## EXERCISE:
Without dropping or altering a single word, give the listing again.

## INFORMATION PROVIDED:

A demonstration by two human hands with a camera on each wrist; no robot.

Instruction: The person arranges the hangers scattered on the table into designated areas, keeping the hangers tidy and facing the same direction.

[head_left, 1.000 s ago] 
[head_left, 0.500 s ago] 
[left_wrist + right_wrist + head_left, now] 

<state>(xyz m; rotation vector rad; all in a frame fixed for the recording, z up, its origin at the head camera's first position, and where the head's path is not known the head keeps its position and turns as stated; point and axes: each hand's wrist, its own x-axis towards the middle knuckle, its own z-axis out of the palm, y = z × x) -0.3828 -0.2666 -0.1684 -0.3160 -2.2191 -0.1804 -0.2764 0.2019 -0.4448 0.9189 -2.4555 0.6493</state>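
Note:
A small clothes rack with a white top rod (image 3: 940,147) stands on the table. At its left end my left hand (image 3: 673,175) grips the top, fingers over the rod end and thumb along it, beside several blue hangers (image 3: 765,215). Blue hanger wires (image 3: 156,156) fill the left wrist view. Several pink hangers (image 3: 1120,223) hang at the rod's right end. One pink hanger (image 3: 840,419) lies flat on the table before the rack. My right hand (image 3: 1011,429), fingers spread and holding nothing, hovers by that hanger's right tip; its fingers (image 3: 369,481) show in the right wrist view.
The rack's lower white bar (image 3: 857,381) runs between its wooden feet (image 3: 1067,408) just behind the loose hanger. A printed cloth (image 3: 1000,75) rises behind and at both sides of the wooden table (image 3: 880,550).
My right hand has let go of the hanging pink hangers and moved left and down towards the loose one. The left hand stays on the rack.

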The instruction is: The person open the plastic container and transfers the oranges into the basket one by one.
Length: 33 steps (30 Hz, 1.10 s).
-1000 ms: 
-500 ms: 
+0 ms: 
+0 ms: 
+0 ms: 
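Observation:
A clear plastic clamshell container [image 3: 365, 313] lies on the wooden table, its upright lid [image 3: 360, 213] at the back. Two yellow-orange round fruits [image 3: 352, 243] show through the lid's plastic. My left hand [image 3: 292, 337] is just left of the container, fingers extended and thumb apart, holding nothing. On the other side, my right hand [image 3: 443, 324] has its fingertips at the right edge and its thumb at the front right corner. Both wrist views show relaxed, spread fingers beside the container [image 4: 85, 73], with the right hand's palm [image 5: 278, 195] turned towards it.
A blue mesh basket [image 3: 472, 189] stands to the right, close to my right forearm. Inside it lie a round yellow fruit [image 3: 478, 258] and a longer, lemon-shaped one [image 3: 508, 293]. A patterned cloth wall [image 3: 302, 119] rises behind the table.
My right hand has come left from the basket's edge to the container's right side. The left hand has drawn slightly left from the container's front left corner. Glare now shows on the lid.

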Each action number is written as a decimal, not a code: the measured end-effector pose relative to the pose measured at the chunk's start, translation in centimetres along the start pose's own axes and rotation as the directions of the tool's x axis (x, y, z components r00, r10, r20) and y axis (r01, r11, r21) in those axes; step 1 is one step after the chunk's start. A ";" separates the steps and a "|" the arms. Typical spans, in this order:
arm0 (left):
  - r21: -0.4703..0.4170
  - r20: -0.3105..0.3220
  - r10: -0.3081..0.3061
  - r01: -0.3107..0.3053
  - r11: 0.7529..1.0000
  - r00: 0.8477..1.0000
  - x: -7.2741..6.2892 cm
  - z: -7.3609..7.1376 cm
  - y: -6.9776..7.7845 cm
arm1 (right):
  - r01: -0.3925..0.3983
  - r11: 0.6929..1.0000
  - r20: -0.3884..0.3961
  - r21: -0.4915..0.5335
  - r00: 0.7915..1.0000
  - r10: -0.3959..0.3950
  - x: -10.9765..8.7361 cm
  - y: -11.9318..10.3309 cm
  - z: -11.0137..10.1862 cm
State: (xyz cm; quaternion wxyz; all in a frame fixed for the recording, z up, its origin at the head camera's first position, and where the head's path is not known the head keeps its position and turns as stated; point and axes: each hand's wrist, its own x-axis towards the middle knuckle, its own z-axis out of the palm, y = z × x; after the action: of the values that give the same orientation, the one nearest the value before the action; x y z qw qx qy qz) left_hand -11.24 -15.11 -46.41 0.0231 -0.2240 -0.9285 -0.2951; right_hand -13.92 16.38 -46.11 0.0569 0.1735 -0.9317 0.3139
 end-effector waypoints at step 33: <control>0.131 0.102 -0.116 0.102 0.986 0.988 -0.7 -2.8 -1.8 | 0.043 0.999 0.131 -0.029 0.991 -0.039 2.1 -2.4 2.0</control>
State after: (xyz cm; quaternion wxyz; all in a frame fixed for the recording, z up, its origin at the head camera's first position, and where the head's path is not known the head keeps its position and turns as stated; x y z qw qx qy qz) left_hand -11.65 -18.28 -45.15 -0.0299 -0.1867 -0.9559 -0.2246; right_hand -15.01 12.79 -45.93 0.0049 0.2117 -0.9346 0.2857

## OUTPUT FOR THIS EXERCISE:
A demonstration by two human hands with a camera on each wrist; no robot.

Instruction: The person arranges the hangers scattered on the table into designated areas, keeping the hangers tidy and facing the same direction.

[head_left, 1.000 s ago] 
[head_left, 0.500 s ago] 
[left_wrist + right_wrist + head_left, now] 

<state>(xyz m; rotation vector rad; all in a frame fixed for the recording, z up, its origin at the head camera's first position, and where the head's path is not known the head keeps its position and turns as stated; point and axes: each hand's wrist, its own x-axis towards the middle knuckle, its own z-axis out of the palm, y = z × x) -0.3828 -0.2666 -0.1684 -0.3160 -2.2191 -0.1804 -0.2764 0.2019 -0.4448 0.9189 -2.4555 0.6493</state>
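Note:
A small clothes rack with a white top rod (image 3: 940,147) stands on the table. At its left end my left hand (image 3: 673,175) grips the top, fingers over the rod end and thumb along it, beside several blue hangers (image 3: 765,215). Blue hanger wires (image 3: 156,156) fill the left wrist view. Several pink hangers (image 3: 1120,223) hang at the rod's right end. One pink hanger (image 3: 840,419) lies flat on the table before the rack. My right hand (image 3: 1011,429), fingers spread and holding nothing, hovers by that hanger's right tip; its fingers (image 3: 369,481) show in the right wrist view.
The rack's lower white bar (image 3: 857,381) runs between its wooden feet (image 3: 1067,408) just behind the loose hanger. A printed cloth (image 3: 1000,75) rises behind and at both sides of the wooden table (image 3: 880,550).
My right hand has let go of the hanging pink hangers and moved left and down towards the loose one. The left hand stays on the rack.
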
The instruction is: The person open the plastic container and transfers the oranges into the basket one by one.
Length: 33 steps (30 Hz, 1.10 s).
-1000 ms: 
-500 ms: 
+0 ms: 
+0 ms: 
+0 ms: 
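Observation:
A clear plastic clamshell container [image 3: 365, 313] lies on the wooden table, its upright lid [image 3: 360, 213] at the back. Two yellow-orange round fruits [image 3: 352, 243] show through the lid's plastic. My left hand [image 3: 292, 337] is just left of the container, fingers extended and thumb apart, holding nothing. On the other side, my right hand [image 3: 443, 324] has its fingertips at the right edge and its thumb at the front right corner. Both wrist views show relaxed, spread fingers beside the container [image 4: 85, 73], with the right hand's palm [image 5: 278, 195] turned towards it.
A blue mesh basket [image 3: 472, 189] stands to the right, close to my right forearm. Inside it lie a round yellow fruit [image 3: 478, 258] and a longer, lemon-shaped one [image 3: 508, 293]. A patterned cloth wall [image 3: 302, 119] rises behind the table.
My right hand has come left from the basket's edge to the container's right side. The left hand has drawn slightly left from the container's front left corner. Glare now shows on the lid.
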
Each action number is written as a decimal, not a code: the measured end-effector pose relative to the pose measured at the chunk's start, translation in centimetres along the start pose's own axes and rotation as the directions of the tool's x axis (x, y, z components r00, r10, r20) and y axis (r01, r11, r21) in those axes; step 1 is one step after the chunk's start. A ";" separates the steps and a "|" the arms. Typical spans, in this order:
arm0 (left):
  - r21: -0.4703..0.4170
  - r20: -0.3105..0.3220
  - r10: -0.3081..0.3061
  - r01: -0.3107..0.3053
  - r11: 0.7529..1.0000
  - r00: 0.8477..1.0000
  - x: -7.2741..6.2892 cm
  - z: -7.3609..7.1376 cm
  - y: -6.9776..7.7845 cm
arm1 (right):
  - r01: -0.3925..0.3983
  - r11: 0.6929..1.0000
  - r20: -0.3884..0.3961
  - r21: -0.4915..0.5335
  - r00: 0.7915..1.0000
  - r10: -0.3959..0.3950
  - x: -10.9765..8.7361 cm
  - y: -11.9318..10.3309 cm
  - z: -11.0137..10.1862 cm
State: (xyz cm; quaternion wxyz; all in a frame fixed for the recording, z up, its origin at the head camera's first position, and where the head's path is not known the head keeps its position and turns as stated; point and axes: each hand's wrist, its own x-axis towards the middle knuckle, its own z-axis out of the palm, y = z × x; after the action: of the values that give the same orientation, the one nearest the value before the action; x y z qw qx qy qz) left_hand -11.24 -15.11 -46.41 0.0231 -0.2240 -0.9285 -0.2951; right_hand -13.92 16.38 -46.11 0.0569 0.1735 -0.9317 0.3139
 end-effector waypoints at step 33: <control>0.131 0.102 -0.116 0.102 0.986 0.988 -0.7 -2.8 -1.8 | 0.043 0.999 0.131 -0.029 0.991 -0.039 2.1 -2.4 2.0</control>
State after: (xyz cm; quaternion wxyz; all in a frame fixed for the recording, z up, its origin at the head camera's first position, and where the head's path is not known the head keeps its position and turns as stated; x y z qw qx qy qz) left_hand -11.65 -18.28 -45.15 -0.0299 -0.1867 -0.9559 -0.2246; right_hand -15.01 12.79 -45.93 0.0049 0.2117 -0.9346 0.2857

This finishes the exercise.